Les Messagères, une Antigone interprétée par des comédiennes afghanes
Le Théâtre de Carouge reçoit dans ses murs l’Afghan Girls Theater Group et sa pièce, Les Messagères. Les neuf comédiennes ont fui l’Afghanistan lors du retour au pouvoir des Talibans. Elles interprètent jusqu’à dimanche une adaptation en dari de l’Antigone de Sophocle, une tragédie qui fait écho à leur vécu.
Elles s’appellent Hussnia, Freshta, Shakila ou encore Atifa et le 23 août 2021, elles quittent précipitamment l’Afghanistan pour la France, quelques heures avant que les Talibans ne ferment les frontières.
Deux ans plus tard, elles jouent à Lyon une adaptation de la tragédie de Sophocle: Antigone, fille d’Œdipe, décide d’enterrer son frère mort, malgré l’interdit de son oncle Créon, le roi de Thèbes.

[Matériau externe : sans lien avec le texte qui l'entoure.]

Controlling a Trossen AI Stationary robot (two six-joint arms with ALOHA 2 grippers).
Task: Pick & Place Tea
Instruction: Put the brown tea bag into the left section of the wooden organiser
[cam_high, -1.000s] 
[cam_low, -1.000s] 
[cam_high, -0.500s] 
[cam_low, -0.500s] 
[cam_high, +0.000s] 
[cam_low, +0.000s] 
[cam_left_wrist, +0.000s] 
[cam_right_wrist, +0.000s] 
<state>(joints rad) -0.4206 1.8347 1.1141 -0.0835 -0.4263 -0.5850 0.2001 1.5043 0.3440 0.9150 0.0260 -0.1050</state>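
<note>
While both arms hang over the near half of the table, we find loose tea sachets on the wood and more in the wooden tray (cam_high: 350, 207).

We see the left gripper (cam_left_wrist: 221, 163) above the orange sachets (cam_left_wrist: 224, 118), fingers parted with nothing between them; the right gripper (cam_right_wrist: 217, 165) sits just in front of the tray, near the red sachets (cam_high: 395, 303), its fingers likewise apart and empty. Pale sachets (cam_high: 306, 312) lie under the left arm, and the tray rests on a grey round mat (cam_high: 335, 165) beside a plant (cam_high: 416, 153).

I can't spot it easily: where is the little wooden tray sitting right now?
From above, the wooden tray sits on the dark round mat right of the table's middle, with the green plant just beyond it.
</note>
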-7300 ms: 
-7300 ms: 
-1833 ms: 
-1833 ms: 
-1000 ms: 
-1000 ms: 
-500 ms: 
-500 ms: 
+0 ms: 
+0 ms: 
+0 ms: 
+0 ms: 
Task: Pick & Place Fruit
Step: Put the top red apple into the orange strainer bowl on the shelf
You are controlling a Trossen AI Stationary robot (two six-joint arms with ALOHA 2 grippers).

Sa sœur Ismène tente de la retenir, effrayée par les menaces du monarque.
«Nous retrouvons cette force qu’a l’héroïne chez chacune de nous»
«Quand nous avons décidé de travailler sur Antigone, nous nous sommes rendu compte que nous retrouvons cette force qu’a l’héroïne chez chacune de nous. Nous avons l’impression de nous battre contre ce qu’il se passe en Afghanistan à l’aide de notre art» raconte Atifa Azizpor, la comédienne qui interprète Ismène.
Dès le début des répétitions, c’est une évidence: les neuf comédiennes racontent leur propre histoire à travers les mots, vieux de 2500 ans, de Sophocle.
«On aurait pu faire une transposition directe: Créon, un Taliban, et Atifa et Freshta qui interprètent Ismène et Antigone, des jeunes femmes afghanes en 2021. Mais on a décidé ensemble d’être dans la métaphore, ce que permet le théâtre» se souvient Jean Bellorini, le metteur en scène.
Les messagères de la situation en Afghanistan
La pièce ne raconte pas uniquement l’histoire de neuf jeunes Afghanes, mais celle de toutes les femmes qui vivent entravées dans leur liberté.
«On s’est beaucoup dit qu’elles étaient toutes des Antigone, elles portent toutes la voix d’Antigone. Puis on a réalisé qu’elles sont plutôt des Ismène, elles sont parties, elles ont laissé les Antigone dans leur pays d’origine. Finalement, on a conclu qu’elles sont avant tout les messagères de ce qu’il se passe là-bas» résume le metteur en scène, qui prendra la tête du Théâtre de Carouge en janvier prochain.
«Vivre, c’est le seul moyen de continuer et de se battre»
Ismène est parfois vue comme lâche comparée au courage d’Antigone. Mais Atifa lui trouve une force singulière: «C’est un rôle qui me bouleverse, car c’est le seul personnage vivant à la fin de la pièce. Elle voit la mort de chacun de ses proches, et c’est très difficile de continuer à vivre après avoir traversé tant de choses. Tu n’es pas décidée à mourir comme Antigone alors tu tentes de vivre, car c’est le seul moyen de continuer et de se battre» confie Atifa Azizpor.
La vie, comme ultime forme de résistance.